### Work order
Each line of the data below that contains "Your" must be copied.

Excerpts from a dataset:

== Segment start ==

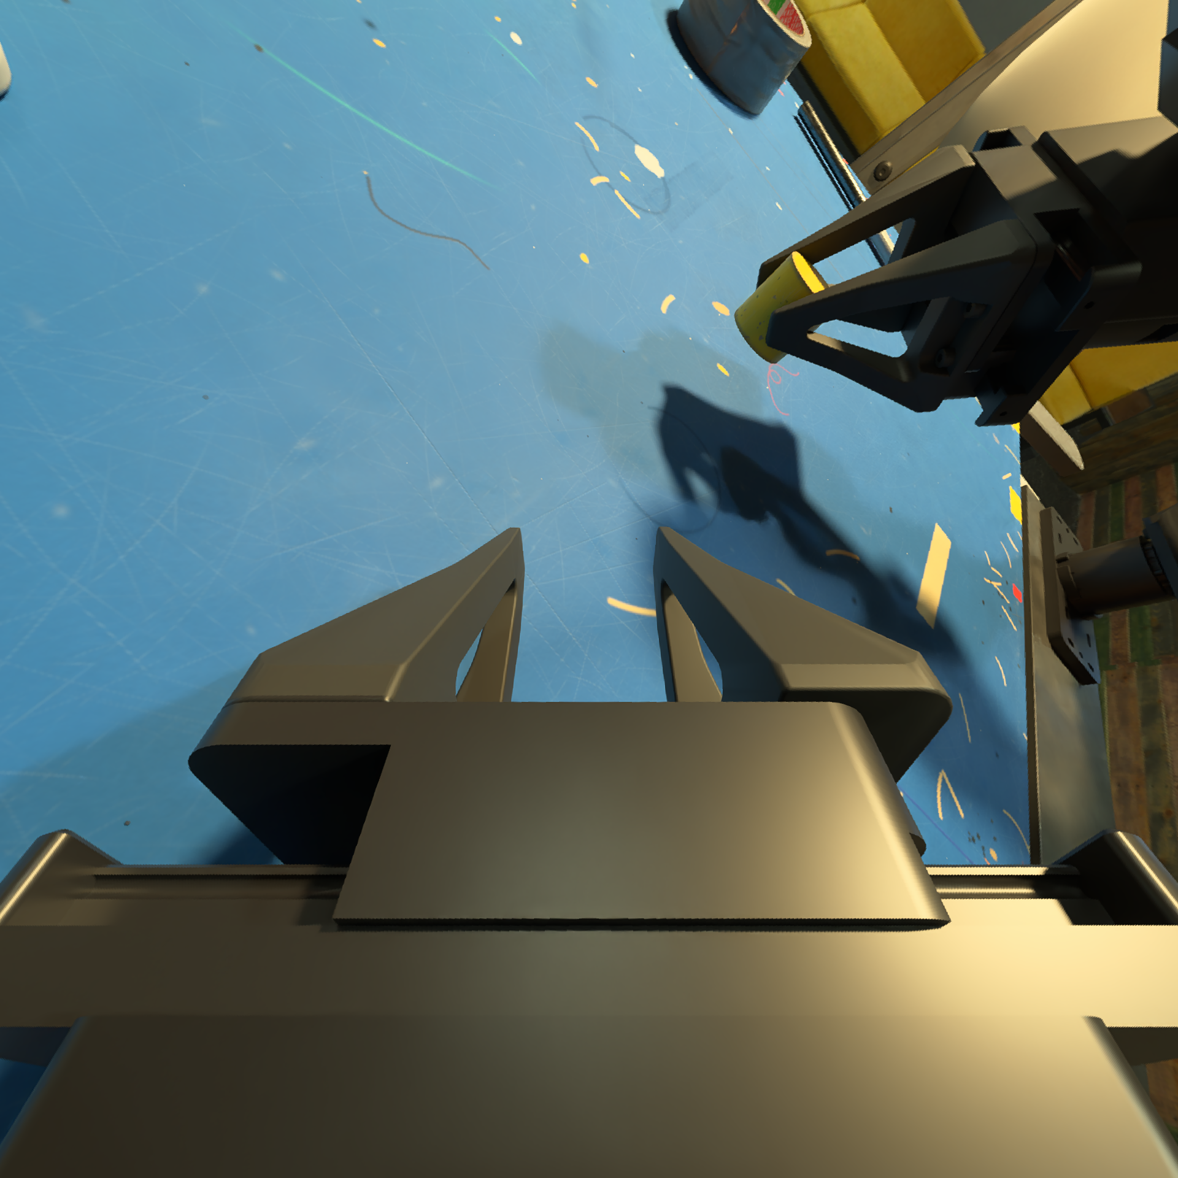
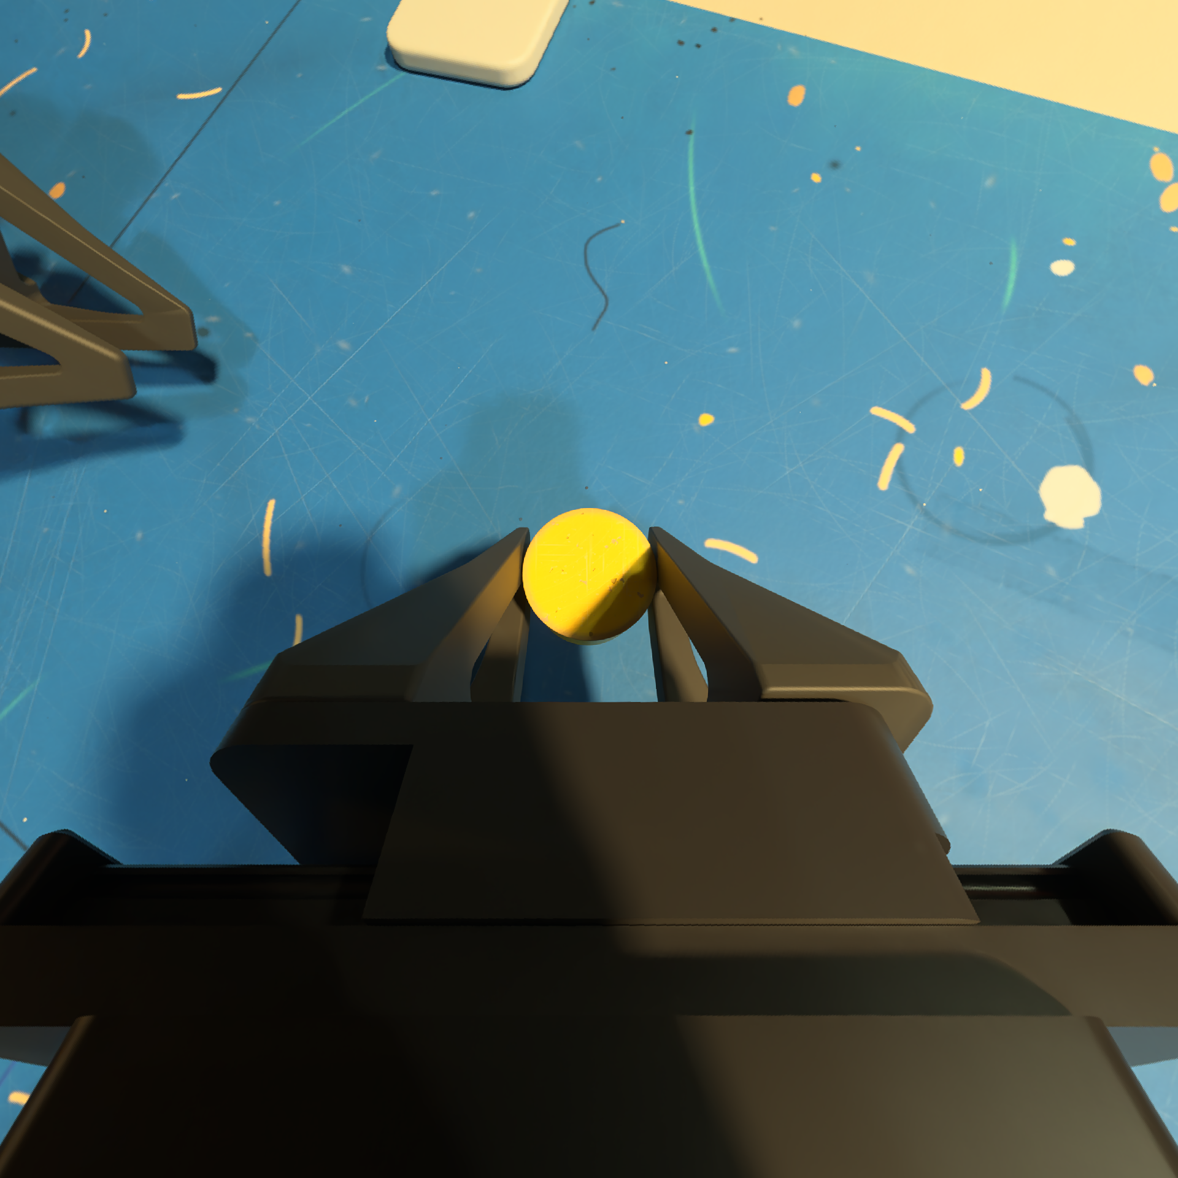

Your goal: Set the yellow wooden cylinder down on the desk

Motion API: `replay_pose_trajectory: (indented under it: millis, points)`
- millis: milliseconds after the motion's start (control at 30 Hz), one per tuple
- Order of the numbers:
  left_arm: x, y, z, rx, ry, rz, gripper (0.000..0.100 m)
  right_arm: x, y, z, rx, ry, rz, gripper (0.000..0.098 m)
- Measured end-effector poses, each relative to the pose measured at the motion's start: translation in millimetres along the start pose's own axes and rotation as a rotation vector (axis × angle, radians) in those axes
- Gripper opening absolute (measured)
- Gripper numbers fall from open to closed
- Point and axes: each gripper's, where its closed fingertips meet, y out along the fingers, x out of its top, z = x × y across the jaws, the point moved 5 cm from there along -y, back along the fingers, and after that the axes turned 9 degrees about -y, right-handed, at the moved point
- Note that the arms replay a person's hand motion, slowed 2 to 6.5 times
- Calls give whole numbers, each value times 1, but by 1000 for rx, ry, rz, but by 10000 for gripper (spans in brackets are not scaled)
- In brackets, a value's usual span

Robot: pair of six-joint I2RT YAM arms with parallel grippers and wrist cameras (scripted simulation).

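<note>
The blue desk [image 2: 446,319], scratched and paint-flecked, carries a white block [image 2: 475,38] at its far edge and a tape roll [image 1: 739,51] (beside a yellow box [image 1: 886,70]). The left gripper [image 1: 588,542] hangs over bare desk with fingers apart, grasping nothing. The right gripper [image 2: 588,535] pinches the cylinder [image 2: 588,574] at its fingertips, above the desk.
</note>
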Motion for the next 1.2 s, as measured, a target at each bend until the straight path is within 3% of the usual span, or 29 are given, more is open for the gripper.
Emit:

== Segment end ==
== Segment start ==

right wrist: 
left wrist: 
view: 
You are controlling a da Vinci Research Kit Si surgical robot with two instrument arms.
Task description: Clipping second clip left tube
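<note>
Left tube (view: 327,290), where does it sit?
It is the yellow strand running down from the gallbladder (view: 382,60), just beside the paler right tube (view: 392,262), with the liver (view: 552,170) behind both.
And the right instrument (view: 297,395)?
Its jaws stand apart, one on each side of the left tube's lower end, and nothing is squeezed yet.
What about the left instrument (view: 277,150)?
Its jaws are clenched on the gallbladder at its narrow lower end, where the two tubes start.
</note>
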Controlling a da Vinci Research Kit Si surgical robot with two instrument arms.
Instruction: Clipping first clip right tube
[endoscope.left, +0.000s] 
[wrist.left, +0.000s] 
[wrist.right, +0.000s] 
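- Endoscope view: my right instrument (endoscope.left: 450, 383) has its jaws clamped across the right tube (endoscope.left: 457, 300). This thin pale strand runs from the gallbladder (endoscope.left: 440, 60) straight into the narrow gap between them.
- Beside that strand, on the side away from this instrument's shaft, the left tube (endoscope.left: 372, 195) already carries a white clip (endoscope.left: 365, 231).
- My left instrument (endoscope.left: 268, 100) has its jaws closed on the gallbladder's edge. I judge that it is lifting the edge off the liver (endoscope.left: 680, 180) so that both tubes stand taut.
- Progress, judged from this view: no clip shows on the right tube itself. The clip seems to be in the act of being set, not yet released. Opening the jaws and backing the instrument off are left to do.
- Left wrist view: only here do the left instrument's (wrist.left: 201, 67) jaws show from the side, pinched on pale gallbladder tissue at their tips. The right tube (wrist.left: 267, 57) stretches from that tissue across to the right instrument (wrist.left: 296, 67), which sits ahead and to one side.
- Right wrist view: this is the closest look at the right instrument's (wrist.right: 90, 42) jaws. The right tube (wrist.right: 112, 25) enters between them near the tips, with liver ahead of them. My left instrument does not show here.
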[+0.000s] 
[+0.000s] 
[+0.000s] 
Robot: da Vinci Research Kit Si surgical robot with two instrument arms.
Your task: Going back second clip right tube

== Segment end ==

### Solution to this exercise
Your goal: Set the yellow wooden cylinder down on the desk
Your task: Going back second clip right tube

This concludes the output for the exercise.